Análise SWOT econômica
Forças
Reduz a maior barreira de segurança para agentes corporativos. Compatível com práticas de DLP, network segmentation e audit log já existentes. Integra com provedores gerenciados, o que reduz operação.
Fraquezas
MCP tunnels ainda em research preview, sem SLA claro. Sandboxes self-hosted exigem operação não trivial. Latência cresce com o número de saltos de rede entre orquestração e execução.
Oportunidades
Provedores brasileiros podem ofertar sandboxes em jurisdição local. Consultorias podem empacotar templates de deployment para setores regulados (bancos, seguros, saúde, governo).
Ameaças
OpenAI, Google e Microsoft devem responder com arquiteturas equivalentes em meses, fragmentando o padrão. Vulnerabilidades em gateways MCP podem virar vetor de ataque inédito.
Riscos e limitações
Self-hosted não significa sem risco. O gateway de túnel é um novo componente exposto à internet via conexão de saída — vulnerabilidades nele se tornam vetor de ataque atrativo. Operar sandboxes seguras exige disciplina: containerização correta, isolamento de filesystem, controle de egress, rotação de segredos. Empresas que tratarem isso como “um Docker qualquer” vão criar furos. Além disso, separar orquestração e execução melhora segurança mas não elimina o vazamento via prompt: se o agente lê dados sensíveis e devolve no contexto da próxima chamada, esses dados podem ser logados pela Anthropic conforme a política do contrato.
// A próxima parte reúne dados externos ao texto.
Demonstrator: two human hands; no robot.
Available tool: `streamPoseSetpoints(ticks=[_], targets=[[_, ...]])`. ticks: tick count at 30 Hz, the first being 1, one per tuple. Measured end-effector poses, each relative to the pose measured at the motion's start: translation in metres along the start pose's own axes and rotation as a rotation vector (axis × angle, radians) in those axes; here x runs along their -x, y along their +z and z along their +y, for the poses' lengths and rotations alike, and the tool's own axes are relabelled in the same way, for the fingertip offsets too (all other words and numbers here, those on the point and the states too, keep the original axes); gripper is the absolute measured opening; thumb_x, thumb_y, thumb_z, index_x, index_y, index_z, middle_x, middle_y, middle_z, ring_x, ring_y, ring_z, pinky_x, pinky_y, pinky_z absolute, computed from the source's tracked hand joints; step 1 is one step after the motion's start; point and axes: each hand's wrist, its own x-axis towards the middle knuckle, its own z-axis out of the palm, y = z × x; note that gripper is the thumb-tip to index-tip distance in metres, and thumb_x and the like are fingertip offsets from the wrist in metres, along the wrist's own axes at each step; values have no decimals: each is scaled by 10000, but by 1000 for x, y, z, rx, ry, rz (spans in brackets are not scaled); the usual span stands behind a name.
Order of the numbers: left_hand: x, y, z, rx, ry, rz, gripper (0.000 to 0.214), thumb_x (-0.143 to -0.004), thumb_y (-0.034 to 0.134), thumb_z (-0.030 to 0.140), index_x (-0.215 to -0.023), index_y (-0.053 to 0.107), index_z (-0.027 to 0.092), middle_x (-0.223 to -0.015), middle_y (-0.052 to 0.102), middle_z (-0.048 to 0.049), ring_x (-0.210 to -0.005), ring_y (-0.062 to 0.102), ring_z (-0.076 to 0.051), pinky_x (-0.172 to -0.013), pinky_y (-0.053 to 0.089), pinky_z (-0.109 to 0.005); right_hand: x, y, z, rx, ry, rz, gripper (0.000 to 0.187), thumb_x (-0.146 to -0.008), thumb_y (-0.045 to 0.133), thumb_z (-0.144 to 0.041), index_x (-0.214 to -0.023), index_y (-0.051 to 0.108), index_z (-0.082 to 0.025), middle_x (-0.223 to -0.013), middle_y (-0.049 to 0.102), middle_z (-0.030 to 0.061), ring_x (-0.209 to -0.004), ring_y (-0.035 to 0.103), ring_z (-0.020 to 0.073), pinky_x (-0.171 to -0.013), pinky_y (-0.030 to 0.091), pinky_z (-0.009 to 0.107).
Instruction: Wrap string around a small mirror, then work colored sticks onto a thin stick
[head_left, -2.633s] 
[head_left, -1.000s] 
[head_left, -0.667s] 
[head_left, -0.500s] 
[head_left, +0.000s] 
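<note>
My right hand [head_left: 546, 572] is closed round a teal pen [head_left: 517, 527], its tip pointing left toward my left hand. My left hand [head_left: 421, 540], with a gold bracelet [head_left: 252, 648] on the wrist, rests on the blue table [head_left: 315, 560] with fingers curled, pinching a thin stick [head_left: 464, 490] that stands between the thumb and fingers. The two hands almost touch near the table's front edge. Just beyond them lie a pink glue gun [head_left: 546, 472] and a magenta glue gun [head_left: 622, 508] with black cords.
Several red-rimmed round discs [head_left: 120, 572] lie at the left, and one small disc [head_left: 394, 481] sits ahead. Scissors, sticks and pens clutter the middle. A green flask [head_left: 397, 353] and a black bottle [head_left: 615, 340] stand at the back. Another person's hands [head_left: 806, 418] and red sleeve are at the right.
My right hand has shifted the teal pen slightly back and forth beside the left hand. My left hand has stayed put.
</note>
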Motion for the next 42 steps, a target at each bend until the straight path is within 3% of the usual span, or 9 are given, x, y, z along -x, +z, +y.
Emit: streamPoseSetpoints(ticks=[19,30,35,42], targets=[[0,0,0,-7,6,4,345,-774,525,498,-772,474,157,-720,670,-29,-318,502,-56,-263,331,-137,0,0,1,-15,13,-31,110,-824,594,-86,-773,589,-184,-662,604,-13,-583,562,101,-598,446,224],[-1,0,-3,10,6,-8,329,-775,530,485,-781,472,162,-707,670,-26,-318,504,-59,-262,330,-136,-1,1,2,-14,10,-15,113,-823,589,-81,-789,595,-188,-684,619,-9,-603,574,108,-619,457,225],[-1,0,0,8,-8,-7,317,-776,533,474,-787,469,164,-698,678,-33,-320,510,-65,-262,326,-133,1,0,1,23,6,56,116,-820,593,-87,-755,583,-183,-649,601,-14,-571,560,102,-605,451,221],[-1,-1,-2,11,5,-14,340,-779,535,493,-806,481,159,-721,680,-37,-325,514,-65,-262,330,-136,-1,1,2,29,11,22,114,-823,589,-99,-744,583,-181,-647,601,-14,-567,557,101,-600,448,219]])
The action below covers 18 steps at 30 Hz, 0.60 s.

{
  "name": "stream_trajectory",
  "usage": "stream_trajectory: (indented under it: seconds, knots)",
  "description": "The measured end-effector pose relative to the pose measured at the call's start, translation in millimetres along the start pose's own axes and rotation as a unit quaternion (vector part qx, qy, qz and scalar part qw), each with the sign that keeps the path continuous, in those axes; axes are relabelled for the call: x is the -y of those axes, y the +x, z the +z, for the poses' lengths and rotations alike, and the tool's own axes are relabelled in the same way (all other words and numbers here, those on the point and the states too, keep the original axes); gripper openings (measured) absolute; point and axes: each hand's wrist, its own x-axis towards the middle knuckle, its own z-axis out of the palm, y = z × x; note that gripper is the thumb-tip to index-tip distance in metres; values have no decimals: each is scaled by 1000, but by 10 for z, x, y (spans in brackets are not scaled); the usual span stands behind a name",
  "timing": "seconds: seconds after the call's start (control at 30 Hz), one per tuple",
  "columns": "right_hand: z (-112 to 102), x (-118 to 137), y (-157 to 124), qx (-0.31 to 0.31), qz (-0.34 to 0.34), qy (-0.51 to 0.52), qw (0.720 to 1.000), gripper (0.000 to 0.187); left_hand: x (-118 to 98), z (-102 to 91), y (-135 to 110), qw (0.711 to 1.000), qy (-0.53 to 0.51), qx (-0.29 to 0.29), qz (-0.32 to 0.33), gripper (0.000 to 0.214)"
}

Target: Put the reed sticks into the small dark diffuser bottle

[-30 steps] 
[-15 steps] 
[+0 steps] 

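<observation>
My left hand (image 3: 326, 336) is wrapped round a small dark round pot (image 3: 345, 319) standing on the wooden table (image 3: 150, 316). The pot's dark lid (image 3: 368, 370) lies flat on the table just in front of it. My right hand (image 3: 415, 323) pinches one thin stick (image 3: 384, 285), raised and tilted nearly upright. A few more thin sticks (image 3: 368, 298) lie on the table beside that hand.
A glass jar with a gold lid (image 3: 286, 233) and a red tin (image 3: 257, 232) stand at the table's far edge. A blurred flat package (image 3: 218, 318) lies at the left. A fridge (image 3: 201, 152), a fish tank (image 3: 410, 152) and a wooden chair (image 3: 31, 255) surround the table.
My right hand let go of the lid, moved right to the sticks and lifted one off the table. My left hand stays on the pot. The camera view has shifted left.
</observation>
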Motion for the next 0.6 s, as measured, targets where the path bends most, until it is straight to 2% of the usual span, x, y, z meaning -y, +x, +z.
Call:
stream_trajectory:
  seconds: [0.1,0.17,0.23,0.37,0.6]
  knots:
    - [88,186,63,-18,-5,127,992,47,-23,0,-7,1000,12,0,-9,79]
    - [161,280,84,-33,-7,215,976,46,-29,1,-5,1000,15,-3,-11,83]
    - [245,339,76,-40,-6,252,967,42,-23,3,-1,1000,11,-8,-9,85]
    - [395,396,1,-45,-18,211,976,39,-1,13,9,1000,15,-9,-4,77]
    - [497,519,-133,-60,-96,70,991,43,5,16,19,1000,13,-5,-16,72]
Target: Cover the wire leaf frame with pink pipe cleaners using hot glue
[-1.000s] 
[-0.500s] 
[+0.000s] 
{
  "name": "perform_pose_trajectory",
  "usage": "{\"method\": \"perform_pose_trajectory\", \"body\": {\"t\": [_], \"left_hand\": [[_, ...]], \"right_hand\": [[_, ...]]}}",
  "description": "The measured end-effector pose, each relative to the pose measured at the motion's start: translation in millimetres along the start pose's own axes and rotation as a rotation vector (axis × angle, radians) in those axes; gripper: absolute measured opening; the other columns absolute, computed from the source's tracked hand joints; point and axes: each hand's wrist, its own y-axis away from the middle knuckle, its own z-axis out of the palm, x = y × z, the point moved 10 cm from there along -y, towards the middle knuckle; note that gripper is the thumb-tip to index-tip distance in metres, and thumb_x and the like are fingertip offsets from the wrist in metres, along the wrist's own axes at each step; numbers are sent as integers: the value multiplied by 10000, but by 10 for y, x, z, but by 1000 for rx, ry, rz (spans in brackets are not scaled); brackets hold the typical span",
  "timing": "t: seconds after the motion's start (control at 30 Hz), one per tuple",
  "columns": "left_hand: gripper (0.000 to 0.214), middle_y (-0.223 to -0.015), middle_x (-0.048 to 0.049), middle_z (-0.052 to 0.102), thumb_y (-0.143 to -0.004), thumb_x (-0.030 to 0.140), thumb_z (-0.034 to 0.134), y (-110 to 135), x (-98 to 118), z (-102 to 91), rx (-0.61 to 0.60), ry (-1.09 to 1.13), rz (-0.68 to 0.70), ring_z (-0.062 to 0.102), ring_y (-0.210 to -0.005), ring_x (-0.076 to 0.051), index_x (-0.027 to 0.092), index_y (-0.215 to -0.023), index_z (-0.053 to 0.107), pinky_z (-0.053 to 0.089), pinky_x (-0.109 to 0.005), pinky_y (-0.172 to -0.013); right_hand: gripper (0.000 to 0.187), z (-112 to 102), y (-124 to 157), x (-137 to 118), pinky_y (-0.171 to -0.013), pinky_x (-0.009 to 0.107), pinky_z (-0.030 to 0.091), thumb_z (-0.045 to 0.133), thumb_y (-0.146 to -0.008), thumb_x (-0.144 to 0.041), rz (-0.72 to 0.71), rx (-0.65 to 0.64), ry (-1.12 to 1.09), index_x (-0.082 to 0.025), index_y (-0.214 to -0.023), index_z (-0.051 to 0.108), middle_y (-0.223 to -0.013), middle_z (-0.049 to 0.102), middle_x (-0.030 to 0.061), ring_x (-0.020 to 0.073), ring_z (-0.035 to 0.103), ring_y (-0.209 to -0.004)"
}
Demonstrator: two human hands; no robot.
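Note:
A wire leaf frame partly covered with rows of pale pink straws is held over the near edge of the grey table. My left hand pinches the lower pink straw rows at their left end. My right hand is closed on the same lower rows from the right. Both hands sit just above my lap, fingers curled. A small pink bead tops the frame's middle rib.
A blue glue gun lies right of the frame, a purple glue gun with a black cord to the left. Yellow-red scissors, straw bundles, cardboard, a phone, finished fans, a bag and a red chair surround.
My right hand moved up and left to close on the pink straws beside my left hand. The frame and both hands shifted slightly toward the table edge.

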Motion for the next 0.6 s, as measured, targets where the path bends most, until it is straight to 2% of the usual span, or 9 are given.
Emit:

Leia o DPA.
Cenário e indicativo de futuro
A tendência clara é a federalização da infraestrutura de agentes: orquestração na nuvem do fornecedor de IA, execução perto dos dados do cliente. Espere a OpenAI anunciar equivalente até o fim de 2026, e a Microsoft empacotar isso dentro do Azure AI Foundry. Para clientes corporativos brasileiros, o ano deve ser de pilotos em produção; em 2027, deployments amplos em setores regulados se tornam viáveis.
Conclusão prática
Se sua empresa engavetou um projeto de agente porque a segurança vetou, vale reabrir a conversa. A combinação de self-hosted sandboxes + MCP tunnels remove os argumentos mais comuns (“dados saem da empresa”, “vamos abrir o firewall”, “não temos como auditar”). O custo de operação sobe — alguém precisa manter o gateway, a sandbox e os logs — mas é o tipo de complexidade que setores regulados já sabem operar. Comece com um caso de uso pequeno e isolado (ex.: agente que processa documentos internos não-críticos), valide o modelo de threat e expanda.
Fonte original: Anthropic Introduces MCP Tunnels for Private Agent Access to Internal Systems — InfoQ, maio de 2026.